§ **PROBLEM DETAILS**:
Each line below should be repeated exactly as written, with no pictures carried over.

Stored items from a collection
┄┄┄┄┄┄┄┄┄┄
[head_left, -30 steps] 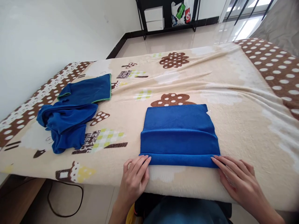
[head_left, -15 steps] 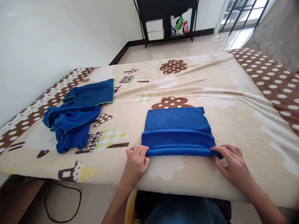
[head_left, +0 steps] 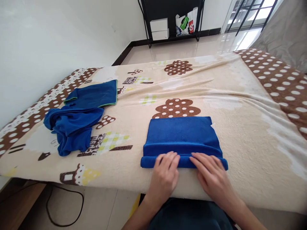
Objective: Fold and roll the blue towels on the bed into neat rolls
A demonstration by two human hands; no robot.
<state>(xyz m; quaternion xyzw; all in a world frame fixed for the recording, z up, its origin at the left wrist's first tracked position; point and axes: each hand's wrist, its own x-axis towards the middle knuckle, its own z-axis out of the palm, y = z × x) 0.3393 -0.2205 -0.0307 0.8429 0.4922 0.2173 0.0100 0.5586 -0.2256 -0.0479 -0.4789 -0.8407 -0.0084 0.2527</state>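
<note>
In front of me a blue towel (head_left: 179,131) lies flat at its far part, with its near edge rolled into a tube and a crease just beyond. My left hand (head_left: 165,174) is palm down, its outstretched fingers resting on top of the roll left of centre. On the right half of the roll, my right hand (head_left: 212,172) lies the same way, fingers stretched over the cloth. Both thumbs are mostly hidden. A small white tag (head_left: 213,125) sticks out at the towel's right edge.
A patterned blanket (head_left: 240,127) covers the bed. At left lie a crumpled blue cloth (head_left: 72,127) and a folded dark blue cloth (head_left: 96,93) with green edging. Beyond the bed, a black rack (head_left: 171,12) holds white boxes (head_left: 159,29) and a printed bag (head_left: 187,24).
Both hands have left the ends of the roll and moved inward onto its top. The roll is thicker, and the towel's far edge has come nearer to me.
</note>
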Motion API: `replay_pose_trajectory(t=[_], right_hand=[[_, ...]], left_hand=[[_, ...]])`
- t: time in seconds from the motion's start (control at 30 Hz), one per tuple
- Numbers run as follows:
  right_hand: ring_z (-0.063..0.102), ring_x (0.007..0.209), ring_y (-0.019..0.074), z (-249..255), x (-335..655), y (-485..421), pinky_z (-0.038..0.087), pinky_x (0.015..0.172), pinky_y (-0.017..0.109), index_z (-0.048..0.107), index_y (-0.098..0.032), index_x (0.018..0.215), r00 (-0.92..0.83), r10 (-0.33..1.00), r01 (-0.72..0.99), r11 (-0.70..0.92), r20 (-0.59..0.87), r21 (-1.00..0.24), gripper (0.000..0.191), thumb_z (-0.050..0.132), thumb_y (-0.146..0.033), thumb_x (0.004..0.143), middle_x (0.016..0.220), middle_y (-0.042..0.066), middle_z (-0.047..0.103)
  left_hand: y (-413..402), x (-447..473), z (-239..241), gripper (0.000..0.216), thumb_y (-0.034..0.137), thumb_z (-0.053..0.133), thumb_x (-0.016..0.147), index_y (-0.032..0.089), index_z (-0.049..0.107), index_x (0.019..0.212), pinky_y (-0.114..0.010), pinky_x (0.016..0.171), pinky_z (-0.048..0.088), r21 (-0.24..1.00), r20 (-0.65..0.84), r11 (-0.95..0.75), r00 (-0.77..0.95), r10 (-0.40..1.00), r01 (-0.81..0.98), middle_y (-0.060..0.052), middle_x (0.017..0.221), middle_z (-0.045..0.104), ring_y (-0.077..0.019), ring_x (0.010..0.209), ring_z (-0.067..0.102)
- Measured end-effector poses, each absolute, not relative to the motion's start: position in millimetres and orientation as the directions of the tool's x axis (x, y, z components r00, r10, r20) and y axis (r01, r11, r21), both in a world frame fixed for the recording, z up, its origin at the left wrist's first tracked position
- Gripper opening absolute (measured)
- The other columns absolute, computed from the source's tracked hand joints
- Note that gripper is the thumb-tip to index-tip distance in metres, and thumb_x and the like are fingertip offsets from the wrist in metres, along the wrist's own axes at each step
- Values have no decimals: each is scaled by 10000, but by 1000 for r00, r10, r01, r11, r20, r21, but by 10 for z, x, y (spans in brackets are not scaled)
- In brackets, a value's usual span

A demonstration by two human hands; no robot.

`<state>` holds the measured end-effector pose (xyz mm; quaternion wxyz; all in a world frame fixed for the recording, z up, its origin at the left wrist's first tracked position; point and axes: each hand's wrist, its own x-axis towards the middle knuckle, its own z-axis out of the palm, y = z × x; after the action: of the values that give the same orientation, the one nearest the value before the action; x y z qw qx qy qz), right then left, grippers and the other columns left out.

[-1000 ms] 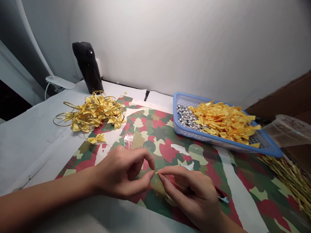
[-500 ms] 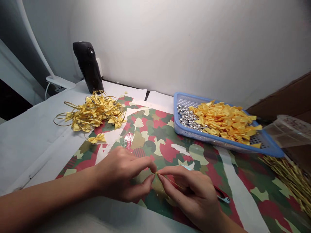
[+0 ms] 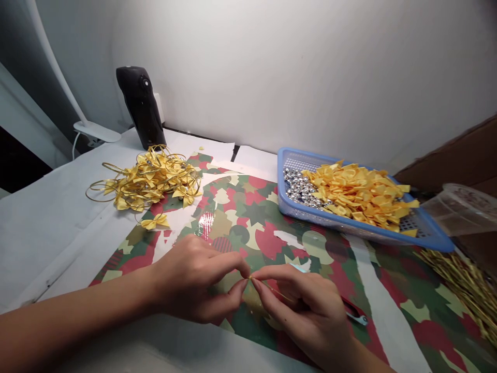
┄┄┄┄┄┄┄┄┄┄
§ **OUTPUT OF THE TASK**:
[head_left, -30 steps] 
[head_left, -15 steps] 
[head_left, +0 steps] 
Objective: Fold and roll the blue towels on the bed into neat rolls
A demonstration by two human hands; no robot.
<state>(xyz m; quaternion xyzw; all in a world frame fixed for the recording, z up, its origin at the left wrist's first tracked position; point and axes: each hand's wrist, its own x-axis towards the middle knuckle, its own z-axis out of the palm, y = z × x) 0.3393 -0.2205 -0.0307 0.8429 0.4922 0.2173 0.0100 0.5586 -0.2256 -0.0479 -0.4789 -0.8407 -0.0084 0.2527</state>
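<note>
In front of me a blue towel (head_left: 179,131) lies flat at its far part, with its near edge rolled into a tube and a crease just beyond. My left hand (head_left: 165,174) is palm down, its outstretched fingers resting on top of the roll left of centre. On the right half of the roll, my right hand (head_left: 212,172) lies the same way, fingers stretched over the cloth. Both thumbs are mostly hidden. A small white tag (head_left: 213,125) sticks out at the towel's right edge.
A patterned blanket (head_left: 240,127) covers the bed. At left lie a crumpled blue cloth (head_left: 72,127) and a folded dark blue cloth (head_left: 96,93) with green edging. Beyond the bed, a black rack (head_left: 171,12) holds white boxes (head_left: 159,29) and a printed bag (head_left: 187,24).
Both hands have left the ends of the roll and moved inward onto its top. The roll is thicker, and the towel's far edge has come nearer to me.
</note>
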Motion API: `replay_pose_trajectory(t=[_], right_hand=[[_, ...]], left_hand=[[_, ...]])`
- t: time in seconds from the motion's start (control at 30 Hz), one per tuple
- Numbers run as follows:
  right_hand: ring_z (-0.063..0.102), ring_x (0.007..0.209), ring_y (-0.019..0.074), z (-249..255), x (-335..655), y (-485..421), pinky_z (-0.038..0.087), pinky_x (0.015..0.172), pinky_y (-0.017..0.109), index_z (-0.048..0.107), index_y (-0.098..0.032), index_x (0.018..0.215), r00 (-0.92..0.83), r10 (-0.33..1.00), r01 (-0.72..0.99), r11 (-0.70..0.92), r20 (-0.59..0.87), r21 (-1.00..0.24), gripper (0.000..0.191), thumb_z (-0.050..0.132), thumb_y (-0.146..0.033), thumb_x (0.004..0.143), middle_x (0.016..0.220), middle_y (-0.042..0.066), middle_z (-0.047..0.103)
  left_hand: y (-413..402), x (-447..473), z (-239..241), gripper (0.000..0.216), thumb_y (-0.034..0.137), thumb_z (-0.053..0.133), thumb_x (-0.016..0.147), index_y (-0.032..0.089), index_z (-0.049..0.107), index_x (0.019..0.212), pinky_y (-0.114..0.010), pinky_x (0.016..0.171), pinky_z (-0.048..0.088), r21 (-0.24..1.00), r20 (-0.65..0.84), r11 (-0.95..0.75), r00 (-0.77..0.95), r10 (-0.40..1.00), r01 (-0.81..0.98), middle_y (-0.060..0.052), middle_x (0.017..0.221), middle_z (-0.045..0.104), ring_y (-0.077..0.019), ring_x (0.010..0.209), ring_z (-0.067..0.102)
- Measured end-effector poses, each absolute, not relative to the motion's start: position in millimetres and orientation as the directions of the tool's x axis (x, y, z components r00, r10, r20) and y axis (r01, r11, r21), both in a world frame fixed for the recording, z up, its origin at the left wrist's first tracked position
- Gripper opening absolute (measured)
- The other columns absolute, computed from the source's tracked hand joints
- Note that gripper is the thumb-tip to index-tip distance in metres, and thumb_x and the like are fingertip offsets from the wrist in metres, along the wrist's own axes at each step
- Values have no decimals: each is scaled by 10000, but by 1000 for r00, r10, r01, r11, r20, r21, but by 10 for z, x, y (spans in brackets are not scaled)
- In brackets, a value's usual span

A demonstration by two human hands; no robot.

`<state>` holds the measured end-effector pose (xyz mm; quaternion wxyz; all in a world frame fixed for the recording, z up, its origin at the left wrist's first tracked position; point and axes: each hand's wrist, its own x-axis towards the middle knuckle, its own z-axis out of the palm, y = z × x; after the action: of the values that give the same orientation, the one nearest the value before the action; x y z qw qx qy qz), right then left, grippers and the other columns left out.

[-1000 ms] 
[-500 ms] 
[+0 ms] 

The reply to this exercise is complete.